Problem details → Your answer should be the lines below from the one with "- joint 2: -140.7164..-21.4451" to the one with "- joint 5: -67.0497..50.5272", both included, given again exactly and with nothing added.

Extracted data entries
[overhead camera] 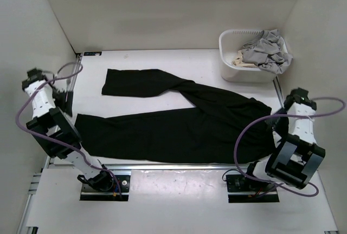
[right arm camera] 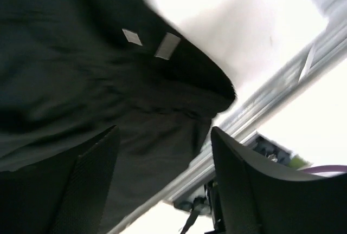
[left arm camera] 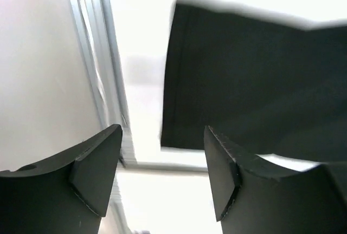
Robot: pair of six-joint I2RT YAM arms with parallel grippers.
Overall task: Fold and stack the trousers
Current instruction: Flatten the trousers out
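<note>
Because the black trousers (overhead camera: 179, 120) lie flat on the table (overhead camera: 162, 60) with legs splayed leftward, a shallow pinch could lift one layer only, skewing the fold. The left gripper (left arm camera: 162, 131) gapes above the near cuff (left arm camera: 176, 82) and the right gripper (right arm camera: 164, 131) above the waistband (right arm camera: 206, 93), neither holding cloth.

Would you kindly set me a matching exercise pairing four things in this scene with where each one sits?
Things:
1. black fabric trousers
2. white plastic laundry basket
3. crumpled grey cloth garment
4. left pincer

Places:
A. heaped inside the basket
B. open, over a trouser-leg hem at the left of the white table
C. standing in the table's far right corner
D. spread flat across the table's middle

Pairs: 1-D, 2-C, 3-A, 4-B.
</note>
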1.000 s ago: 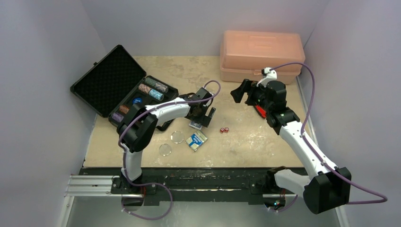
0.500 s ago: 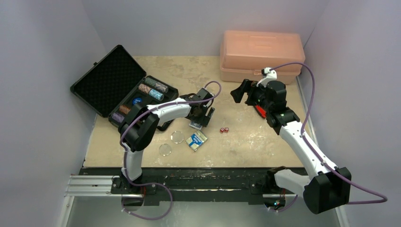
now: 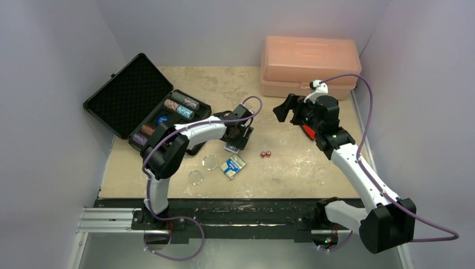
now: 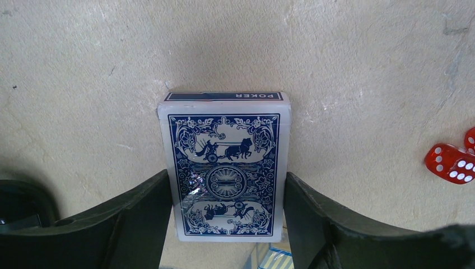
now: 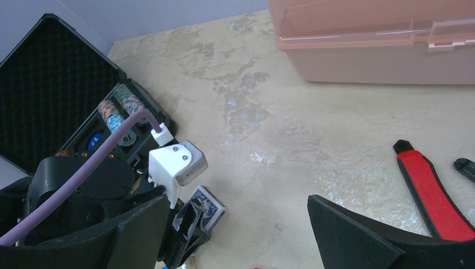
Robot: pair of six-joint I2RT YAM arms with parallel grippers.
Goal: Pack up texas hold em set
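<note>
A blue card deck (image 4: 227,168) lies flat on the table, and my left gripper (image 4: 226,188) is shut on it, one finger against each long side. From above, that gripper (image 3: 236,141) sits just right of the open black briefcase (image 3: 126,92). Chip rows (image 3: 182,103) fill the briefcase's tray. A second blue deck (image 3: 232,166) lies nearer the front. Beside it are two clear discs (image 3: 210,162) and two tiny red dice (image 3: 265,153). My right gripper (image 5: 238,202) hangs open above bare table, holding nothing.
A pink plastic toolbox (image 3: 310,66) stands shut at the back right. Red-handled pliers (image 5: 431,190) lie under the right arm. The briefcase's foam-lined lid leans open toward the left wall.
The left gripper's fingers have closed in from a wide stance onto the sides of the deck. The right arm has not moved.
</note>
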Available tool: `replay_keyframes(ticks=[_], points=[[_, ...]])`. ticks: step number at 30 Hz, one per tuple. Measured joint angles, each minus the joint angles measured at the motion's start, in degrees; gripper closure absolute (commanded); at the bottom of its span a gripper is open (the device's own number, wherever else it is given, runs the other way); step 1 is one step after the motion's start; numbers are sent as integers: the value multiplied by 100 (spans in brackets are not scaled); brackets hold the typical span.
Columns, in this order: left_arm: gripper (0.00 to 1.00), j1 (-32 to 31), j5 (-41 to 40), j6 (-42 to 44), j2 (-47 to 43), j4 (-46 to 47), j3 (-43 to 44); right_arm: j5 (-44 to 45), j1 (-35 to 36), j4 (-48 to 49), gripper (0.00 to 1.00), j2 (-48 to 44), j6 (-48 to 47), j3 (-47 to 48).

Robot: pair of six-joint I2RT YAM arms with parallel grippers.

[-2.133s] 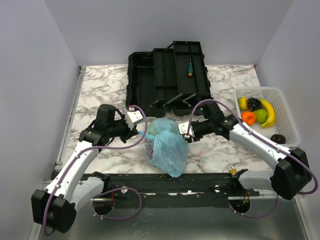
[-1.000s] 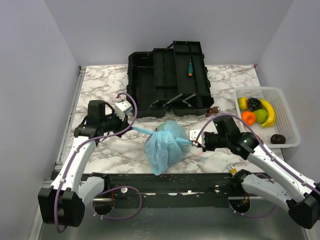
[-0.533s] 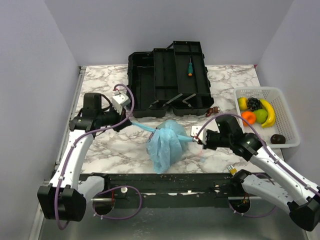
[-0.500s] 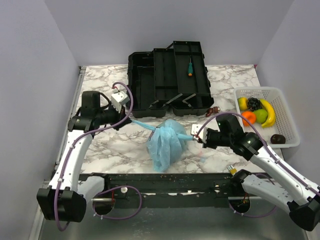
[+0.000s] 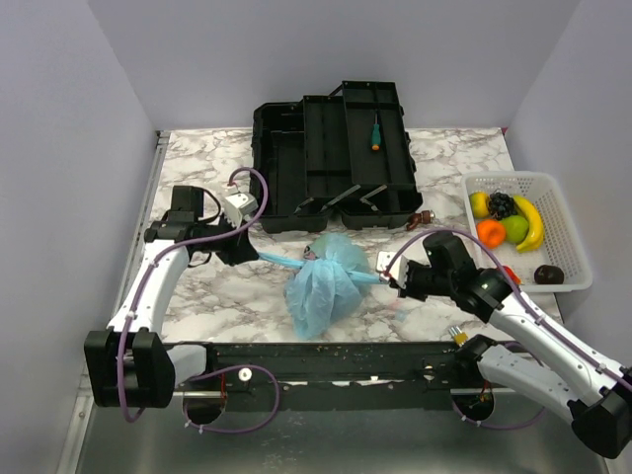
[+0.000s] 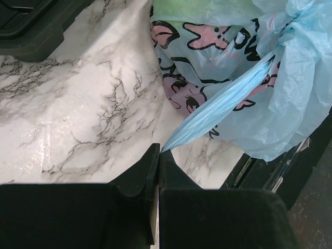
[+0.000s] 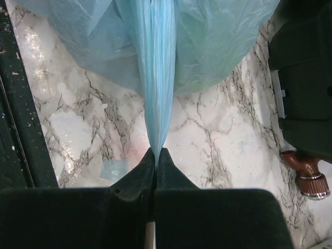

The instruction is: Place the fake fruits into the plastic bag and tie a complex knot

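Observation:
The light-blue plastic bag [image 5: 324, 281] with its pink cartoon print [image 6: 207, 57] sits mid-table, bunched at the top. My left gripper [image 5: 247, 254] is shut on a stretched tail of the bag [image 6: 218, 106], pulled left. My right gripper [image 5: 387, 279] is shut on the other tail [image 7: 155, 78], pulled right. Both tails are taut. A green shape shows through the plastic [image 6: 202, 8]. More fake fruits [image 5: 506, 222] lie in the white basket: banana, orange, green one, yellow one and dark grapes.
An open black toolbox [image 5: 331, 153] with a green-handled screwdriver [image 5: 375, 133] stands behind the bag. The white mesh basket [image 5: 568, 237] sits at the right edge. A small brown object [image 5: 423, 218] lies near the toolbox. A black rail [image 5: 336, 357] runs along the front.
Both grippers pulled the bag's tails apart and stretched them taut, cinching the bag's top. The left arm then eased back toward the bag; the bag shifted slightly.

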Motion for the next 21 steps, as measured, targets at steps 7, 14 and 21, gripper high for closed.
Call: replay_keyframes(ticks=[7,14,21], points=[[100,22,-79,164,-192,-59,229,42,-26,133,99,11,-70,0],[100,-7,-271,291,-234,2,-116,376,-188,1106,99,446,175,-437],[100,-240,-726,256,-516,769,-1158,562,-444,1941,99,1346,411,-640]])
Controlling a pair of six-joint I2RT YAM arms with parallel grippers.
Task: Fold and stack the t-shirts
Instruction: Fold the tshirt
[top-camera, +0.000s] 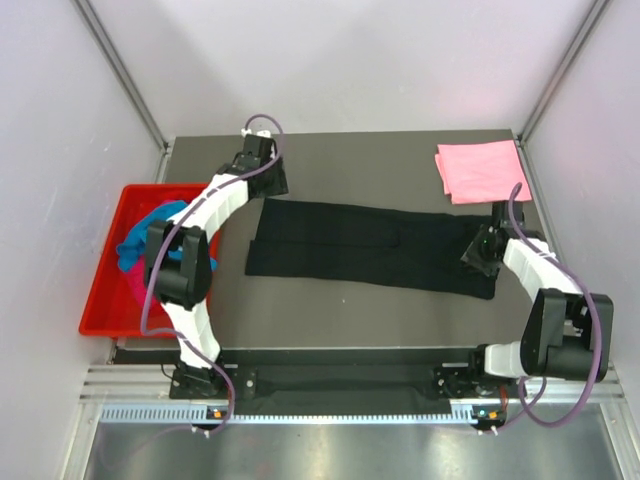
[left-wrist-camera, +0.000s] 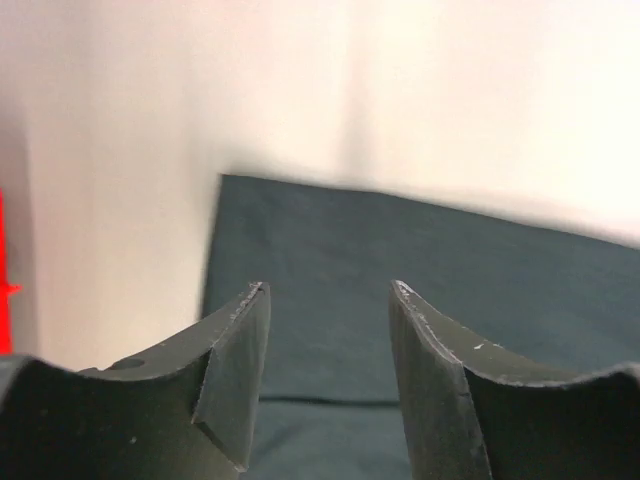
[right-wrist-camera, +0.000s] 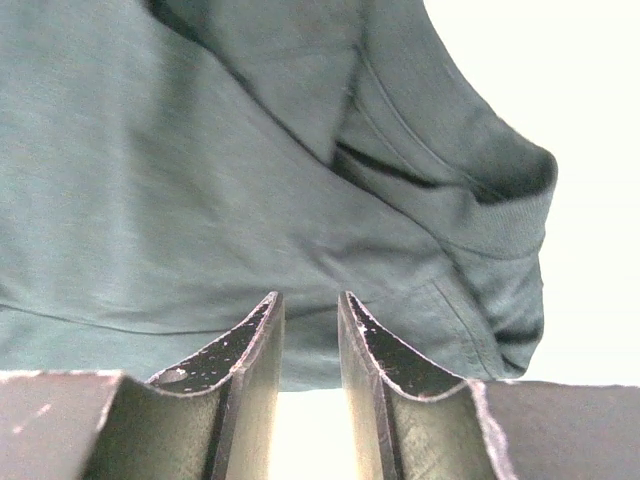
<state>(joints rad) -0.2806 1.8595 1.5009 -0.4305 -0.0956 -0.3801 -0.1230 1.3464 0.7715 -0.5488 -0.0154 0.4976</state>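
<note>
Black shirt: the black cotton t-shirt (top-camera: 370, 248) lies flat on the dark grey table (top-camera: 350, 165). It is folded into a long band running from 9 to 4 o'clock across the middle.
Other shirts: a pale pink folded cloth shirt (top-camera: 480, 170) sits at 2 o'clock. A turquoise cloth shirt (top-camera: 135, 250) and a magenta cloth shirt (top-camera: 135, 290) are bunched in the red plastic tray (top-camera: 100, 305) at 9 o'clock.
Left claw: my left claw (left-wrist-camera: 328, 290) is spread wide with nothing between the fingers. It hovers at the band's 10 o'clock corner.
Right claw: my right claw (right-wrist-camera: 310, 297) is parted only narrowly and pinches nothing. Its tips are just short of the cloth edge at the 3 o'clock end.
Handling (judged): light, limp, not fragile. The layers will slide and sag, so lift low.
Hold (judged): the end corners, through all layers, at the stitched hem where the cloth is thickest.
</note>
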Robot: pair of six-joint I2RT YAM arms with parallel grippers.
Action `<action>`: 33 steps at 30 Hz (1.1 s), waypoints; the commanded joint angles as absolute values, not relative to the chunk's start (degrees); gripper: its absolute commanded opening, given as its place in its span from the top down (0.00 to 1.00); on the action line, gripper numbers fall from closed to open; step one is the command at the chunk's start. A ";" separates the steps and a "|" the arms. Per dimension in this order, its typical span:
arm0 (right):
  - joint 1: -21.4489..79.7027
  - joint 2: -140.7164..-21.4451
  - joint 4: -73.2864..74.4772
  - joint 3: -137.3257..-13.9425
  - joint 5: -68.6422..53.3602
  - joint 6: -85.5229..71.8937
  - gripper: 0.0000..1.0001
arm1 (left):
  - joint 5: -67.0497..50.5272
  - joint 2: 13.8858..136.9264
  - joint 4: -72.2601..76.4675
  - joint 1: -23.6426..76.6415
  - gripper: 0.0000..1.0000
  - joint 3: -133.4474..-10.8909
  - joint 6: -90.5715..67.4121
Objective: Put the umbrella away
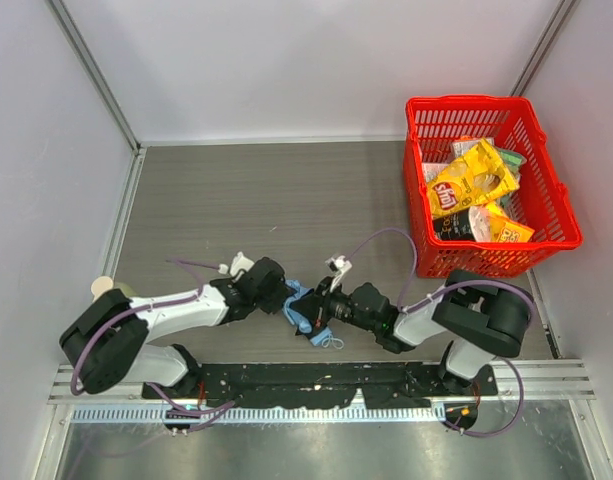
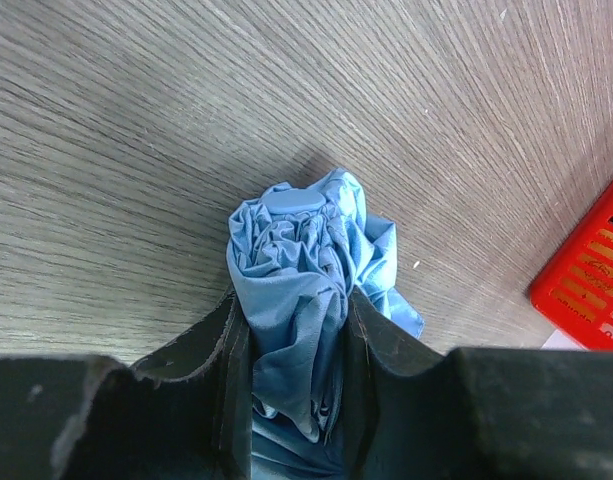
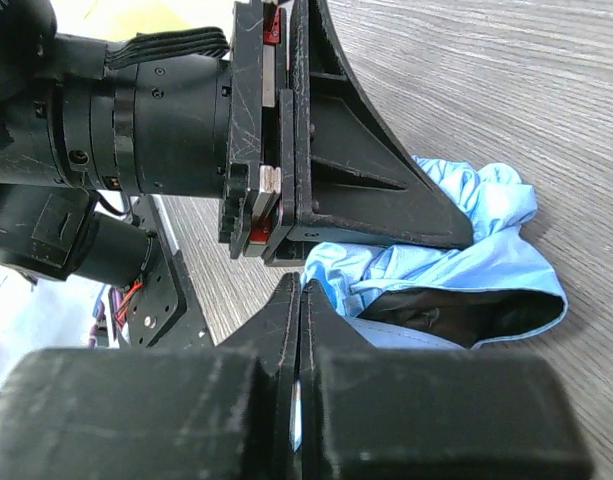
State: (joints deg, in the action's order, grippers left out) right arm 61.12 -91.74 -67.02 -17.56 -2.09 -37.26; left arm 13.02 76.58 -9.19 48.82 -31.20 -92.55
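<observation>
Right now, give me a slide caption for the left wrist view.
Left gripper clamps the bunched sky-blue fabric umbrella; grey wood-grain table behind, red plastic basket at right.

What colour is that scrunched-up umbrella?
Light sky blue. The umbrella shows best in the left wrist view.

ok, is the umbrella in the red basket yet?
No, the umbrella is gripped by the left gripper, well apart from the red basket.

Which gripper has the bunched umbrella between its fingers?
The left gripper: its black fingers clamp both sides of the light sky-blue fabric umbrella. The right gripper is shut flat, its fingers pressed together.
</observation>
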 commanded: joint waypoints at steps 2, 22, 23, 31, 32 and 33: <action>64.25 -94.64 -83.50 -21.97 -8.08 -37.62 0.99 | 9.67 78.49 -17.49 49.22 1.00 -26.81 -92.37; 69.08 -99.23 -48.57 -22.31 5.01 -34.63 0.79 | 9.58 74.88 -19.42 49.04 1.00 -26.72 -92.73; 69.17 -98.53 -46.25 -22.93 4.92 -34.63 0.79 | 9.58 74.97 -19.42 49.04 1.00 -26.81 -92.64; 72.95 -92.64 -26.65 -27.33 11.69 -33.31 0.75 | 9.67 75.24 -18.81 49.04 1.00 -26.54 -92.73; 72.95 -92.29 -25.67 -27.86 11.34 -33.48 0.74 | 9.84 75.06 -18.90 49.04 1.00 -26.54 -92.72; 72.95 -91.94 -22.53 -29.51 10.64 -33.40 0.74 | 10.28 74.88 -19.16 49.04 1.00 -26.63 -92.38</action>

Answer below →
  - joint 2: -140.7164..-21.4451
  - joint 4: -73.2864..74.4772
  - joint 3: -137.3257..-13.9425
  - joint 5: -68.6422..53.3602
  - joint 6: -85.5229..71.8937
  - gripper: 0.0000..1.0001
arm1 (left):
  - joint 5: -67.0497..50.5272

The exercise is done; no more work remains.